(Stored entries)
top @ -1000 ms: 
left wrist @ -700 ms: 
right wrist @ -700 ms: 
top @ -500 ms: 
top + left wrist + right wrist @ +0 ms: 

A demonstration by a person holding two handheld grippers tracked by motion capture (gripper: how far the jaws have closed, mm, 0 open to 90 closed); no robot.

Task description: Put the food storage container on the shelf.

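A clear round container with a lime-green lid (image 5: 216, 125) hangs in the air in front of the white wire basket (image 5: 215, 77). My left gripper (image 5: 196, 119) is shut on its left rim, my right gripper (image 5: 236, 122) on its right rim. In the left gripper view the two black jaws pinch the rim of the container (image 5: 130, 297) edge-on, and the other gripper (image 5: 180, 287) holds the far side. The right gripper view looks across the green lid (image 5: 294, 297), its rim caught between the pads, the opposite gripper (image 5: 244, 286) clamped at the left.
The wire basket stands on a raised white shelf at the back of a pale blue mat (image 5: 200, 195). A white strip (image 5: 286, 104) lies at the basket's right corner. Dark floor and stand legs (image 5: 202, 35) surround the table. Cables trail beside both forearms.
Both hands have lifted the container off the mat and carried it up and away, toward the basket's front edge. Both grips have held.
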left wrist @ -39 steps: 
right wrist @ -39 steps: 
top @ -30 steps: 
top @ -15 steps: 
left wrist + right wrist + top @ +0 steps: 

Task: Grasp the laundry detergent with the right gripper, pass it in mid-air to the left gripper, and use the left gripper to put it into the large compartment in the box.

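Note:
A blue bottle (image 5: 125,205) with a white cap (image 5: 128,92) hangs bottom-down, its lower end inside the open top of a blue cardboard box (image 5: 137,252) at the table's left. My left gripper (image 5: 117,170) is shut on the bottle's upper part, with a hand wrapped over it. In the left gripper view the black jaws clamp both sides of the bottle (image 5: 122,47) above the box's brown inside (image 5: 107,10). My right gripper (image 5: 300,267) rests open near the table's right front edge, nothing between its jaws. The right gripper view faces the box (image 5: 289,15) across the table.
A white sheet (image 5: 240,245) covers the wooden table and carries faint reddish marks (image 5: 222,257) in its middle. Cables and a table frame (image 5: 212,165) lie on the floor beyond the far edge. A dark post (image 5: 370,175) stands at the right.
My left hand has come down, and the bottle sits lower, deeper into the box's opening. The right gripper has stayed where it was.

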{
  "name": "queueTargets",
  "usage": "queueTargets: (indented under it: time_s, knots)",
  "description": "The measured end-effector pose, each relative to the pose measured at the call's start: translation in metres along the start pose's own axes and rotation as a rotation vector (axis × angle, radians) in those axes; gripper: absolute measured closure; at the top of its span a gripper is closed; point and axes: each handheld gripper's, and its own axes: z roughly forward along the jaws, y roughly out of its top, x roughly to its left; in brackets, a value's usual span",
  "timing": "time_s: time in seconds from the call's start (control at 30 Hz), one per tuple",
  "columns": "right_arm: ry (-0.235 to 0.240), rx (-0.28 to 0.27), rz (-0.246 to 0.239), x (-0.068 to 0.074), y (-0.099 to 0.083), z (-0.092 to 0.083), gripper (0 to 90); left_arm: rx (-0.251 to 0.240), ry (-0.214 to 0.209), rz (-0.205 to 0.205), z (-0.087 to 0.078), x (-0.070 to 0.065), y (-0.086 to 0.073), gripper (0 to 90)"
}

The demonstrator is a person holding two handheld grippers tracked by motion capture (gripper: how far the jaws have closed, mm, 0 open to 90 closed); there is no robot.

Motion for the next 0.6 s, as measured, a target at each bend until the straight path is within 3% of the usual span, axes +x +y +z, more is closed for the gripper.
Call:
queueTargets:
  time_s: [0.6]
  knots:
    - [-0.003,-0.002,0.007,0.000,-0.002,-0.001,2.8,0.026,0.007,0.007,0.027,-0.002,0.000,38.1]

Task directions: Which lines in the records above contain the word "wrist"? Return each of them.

Result of the exercise:
left wrist @ -700 ms: 
right wrist @ -700 ms: 
top + left wrist + right wrist @ +0 ms: 
left wrist @ -39 steps: 
right wrist @ -39 steps: 
left wrist + right wrist + top @ +0 steps: 

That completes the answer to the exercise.